Madeleine Wickham says that marrying young does not have to be limiting. Marriage vows do not include any reference to housework or giving up your personal ambitions. You promise to love and cherish: a reciprocal arrangement that lasts forever and means that you can think long term. ‘You have the freedom to gamble.’

Start Young, By Degrees

Getting into a university not only helps you to a bigger salary, with a loan big enough to lead you into bankruptcy, but most important of all, a choice of lifetime friends and partners. So the choice and number of A levels you achieve at school have a far wider impact on your future than the career you ultimately choose. They set you in a different circle of friends and acquaintances amongst whom may be your life partner. Beware. You need the right course or institution to come upon Mr. or Ms. Right. Though either or both could turn up at Dogsbody College or the University of Basham and Wallopem, older places of learning such as Oxford and Cambridge have the pick of what seems to be the best. Get there, and you will also have your pick of that year’s crop.

Think Twice

Choose your course with care. You could be accepted with rather poorer A levels for less ‘popular’ subjects like classics or theology or even chemistry. A much better academic record is needed when applying for history, English, law, PPE or similar sought after degrees. However, it is not easy to change direction once you are ‘in’ and you don’t want to be turfed out in your first year because you cannot take root in your new environment.

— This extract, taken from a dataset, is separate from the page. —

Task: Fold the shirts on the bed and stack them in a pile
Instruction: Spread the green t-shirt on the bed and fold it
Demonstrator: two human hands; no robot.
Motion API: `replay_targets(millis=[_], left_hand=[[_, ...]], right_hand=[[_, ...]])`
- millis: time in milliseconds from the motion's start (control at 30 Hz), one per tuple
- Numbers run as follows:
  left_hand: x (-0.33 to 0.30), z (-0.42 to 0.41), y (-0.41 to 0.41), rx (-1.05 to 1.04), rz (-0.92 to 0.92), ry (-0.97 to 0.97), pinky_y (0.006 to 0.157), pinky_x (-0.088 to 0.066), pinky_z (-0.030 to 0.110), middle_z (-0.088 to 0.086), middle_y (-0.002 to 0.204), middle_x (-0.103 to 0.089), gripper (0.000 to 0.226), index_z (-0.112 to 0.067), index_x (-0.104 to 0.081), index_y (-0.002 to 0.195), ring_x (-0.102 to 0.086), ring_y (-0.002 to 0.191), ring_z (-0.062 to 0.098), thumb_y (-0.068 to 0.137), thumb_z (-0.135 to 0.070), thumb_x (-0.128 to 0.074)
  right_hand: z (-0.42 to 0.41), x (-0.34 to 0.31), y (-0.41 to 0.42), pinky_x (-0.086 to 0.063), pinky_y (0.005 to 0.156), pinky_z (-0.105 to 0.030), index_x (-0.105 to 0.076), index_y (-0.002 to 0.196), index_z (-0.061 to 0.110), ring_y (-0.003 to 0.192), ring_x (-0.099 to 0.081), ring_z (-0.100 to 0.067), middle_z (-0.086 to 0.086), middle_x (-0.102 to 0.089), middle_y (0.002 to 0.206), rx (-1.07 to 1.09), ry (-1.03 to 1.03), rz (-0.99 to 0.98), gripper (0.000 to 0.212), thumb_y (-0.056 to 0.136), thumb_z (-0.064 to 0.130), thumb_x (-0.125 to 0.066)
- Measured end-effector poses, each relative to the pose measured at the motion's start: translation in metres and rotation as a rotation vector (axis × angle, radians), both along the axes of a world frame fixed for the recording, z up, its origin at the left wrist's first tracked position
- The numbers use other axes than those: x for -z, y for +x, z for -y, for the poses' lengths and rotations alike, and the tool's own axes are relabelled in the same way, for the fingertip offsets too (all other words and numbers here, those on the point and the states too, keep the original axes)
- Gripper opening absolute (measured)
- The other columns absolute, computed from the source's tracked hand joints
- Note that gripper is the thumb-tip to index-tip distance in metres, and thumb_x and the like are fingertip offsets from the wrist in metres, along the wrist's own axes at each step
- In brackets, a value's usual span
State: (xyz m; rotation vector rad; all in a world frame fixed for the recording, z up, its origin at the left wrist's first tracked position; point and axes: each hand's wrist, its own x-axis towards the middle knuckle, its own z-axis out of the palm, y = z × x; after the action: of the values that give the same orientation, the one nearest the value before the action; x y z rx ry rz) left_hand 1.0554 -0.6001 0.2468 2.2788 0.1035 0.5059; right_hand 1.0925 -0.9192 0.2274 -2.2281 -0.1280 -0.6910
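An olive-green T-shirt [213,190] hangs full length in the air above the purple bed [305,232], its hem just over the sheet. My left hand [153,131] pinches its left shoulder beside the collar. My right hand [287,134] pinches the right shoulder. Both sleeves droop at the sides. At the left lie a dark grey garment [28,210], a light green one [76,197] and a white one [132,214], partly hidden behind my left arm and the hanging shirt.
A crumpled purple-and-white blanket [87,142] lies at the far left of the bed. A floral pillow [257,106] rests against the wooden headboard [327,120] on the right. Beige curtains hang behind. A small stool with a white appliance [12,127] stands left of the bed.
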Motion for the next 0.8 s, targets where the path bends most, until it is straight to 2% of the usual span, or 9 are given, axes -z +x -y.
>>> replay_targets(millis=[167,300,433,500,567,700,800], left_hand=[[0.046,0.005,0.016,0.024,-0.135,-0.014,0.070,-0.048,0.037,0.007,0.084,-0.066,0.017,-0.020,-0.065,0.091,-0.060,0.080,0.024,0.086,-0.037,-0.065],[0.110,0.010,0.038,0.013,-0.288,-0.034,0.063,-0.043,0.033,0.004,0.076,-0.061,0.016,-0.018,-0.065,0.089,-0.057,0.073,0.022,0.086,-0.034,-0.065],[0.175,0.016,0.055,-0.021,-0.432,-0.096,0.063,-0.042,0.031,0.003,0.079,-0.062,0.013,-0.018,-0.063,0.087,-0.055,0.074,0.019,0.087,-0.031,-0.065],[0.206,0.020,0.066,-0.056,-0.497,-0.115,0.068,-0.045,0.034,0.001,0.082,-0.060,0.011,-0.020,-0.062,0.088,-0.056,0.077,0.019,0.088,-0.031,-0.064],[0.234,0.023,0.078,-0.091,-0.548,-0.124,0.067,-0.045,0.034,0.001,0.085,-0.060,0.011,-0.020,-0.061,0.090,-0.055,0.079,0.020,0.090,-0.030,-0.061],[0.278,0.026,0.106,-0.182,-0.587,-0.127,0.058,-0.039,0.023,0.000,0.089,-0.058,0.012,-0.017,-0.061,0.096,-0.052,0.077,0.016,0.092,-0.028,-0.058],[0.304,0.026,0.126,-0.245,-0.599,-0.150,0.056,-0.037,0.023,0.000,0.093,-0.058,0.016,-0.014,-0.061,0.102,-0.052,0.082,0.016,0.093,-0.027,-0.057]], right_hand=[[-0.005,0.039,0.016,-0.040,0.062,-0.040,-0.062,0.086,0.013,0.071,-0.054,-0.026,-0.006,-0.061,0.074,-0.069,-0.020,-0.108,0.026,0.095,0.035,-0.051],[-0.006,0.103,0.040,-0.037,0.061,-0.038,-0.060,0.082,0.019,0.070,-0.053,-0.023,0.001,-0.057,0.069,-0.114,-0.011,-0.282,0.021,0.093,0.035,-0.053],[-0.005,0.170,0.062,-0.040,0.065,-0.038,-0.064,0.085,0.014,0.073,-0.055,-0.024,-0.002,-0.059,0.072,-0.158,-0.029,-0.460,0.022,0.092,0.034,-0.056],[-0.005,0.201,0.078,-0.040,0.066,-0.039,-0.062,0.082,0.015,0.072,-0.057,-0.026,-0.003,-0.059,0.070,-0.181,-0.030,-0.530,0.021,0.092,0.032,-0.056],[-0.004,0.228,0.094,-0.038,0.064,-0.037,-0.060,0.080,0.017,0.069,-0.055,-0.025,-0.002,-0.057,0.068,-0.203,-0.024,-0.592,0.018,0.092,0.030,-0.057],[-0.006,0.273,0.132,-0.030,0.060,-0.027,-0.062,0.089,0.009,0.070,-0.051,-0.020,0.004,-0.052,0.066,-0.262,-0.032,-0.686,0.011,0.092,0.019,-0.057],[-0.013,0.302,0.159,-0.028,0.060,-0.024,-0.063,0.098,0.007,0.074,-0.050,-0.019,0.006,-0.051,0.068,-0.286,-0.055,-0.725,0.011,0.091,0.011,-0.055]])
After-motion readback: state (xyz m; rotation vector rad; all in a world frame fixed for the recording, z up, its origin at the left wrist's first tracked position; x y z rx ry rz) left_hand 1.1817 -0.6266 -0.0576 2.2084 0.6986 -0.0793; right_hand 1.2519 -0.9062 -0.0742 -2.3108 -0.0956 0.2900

Sometimes being ‘disadvantaged’ helps entry (postal code, inner city/ comprehensive/state education, physical handicap, etc.). Even then your application may not succeed unless your interviewer agrees with you that your brilliance and knowledge is quite exceptional. Sometimes a hobby with a big drop out rate such as parachuting, or a casual mention of all your community/charity work, will get you in when nothing else will.

St. Andrews tends to be favoured by Scottish nationals (why not?) and has been given a royal nod of approval by the attendance of a prince: an heir, second in line to the British throne, no less. Durham, Bristol, Warwick and Exeter are well thought of and Dublin gives an attractive Irish accent and sometimes a bit of drama to go with it. Trinity College, founded by Elizabeth I, and which did not accept Catholics as students for some 300 years, keeps the fascinating Book of Kells within its precinct (entrance fee required) and is a good hunting ground not only for books.

The better known universities and colleges in London (King’s, LSE, Imperial, UCL, for example) have an international reputation. They offer all the amenities of London, but non-resident students often have to make long journeys from their homes for meetings and activities. These may be consequently less well attended than those in universities where there are more halls of residence. The two Colleges of Law in Holborn and Lancaster Gate suffer from the same difficulty, less apparent in their branches in the smaller towns of Guildford and Chester.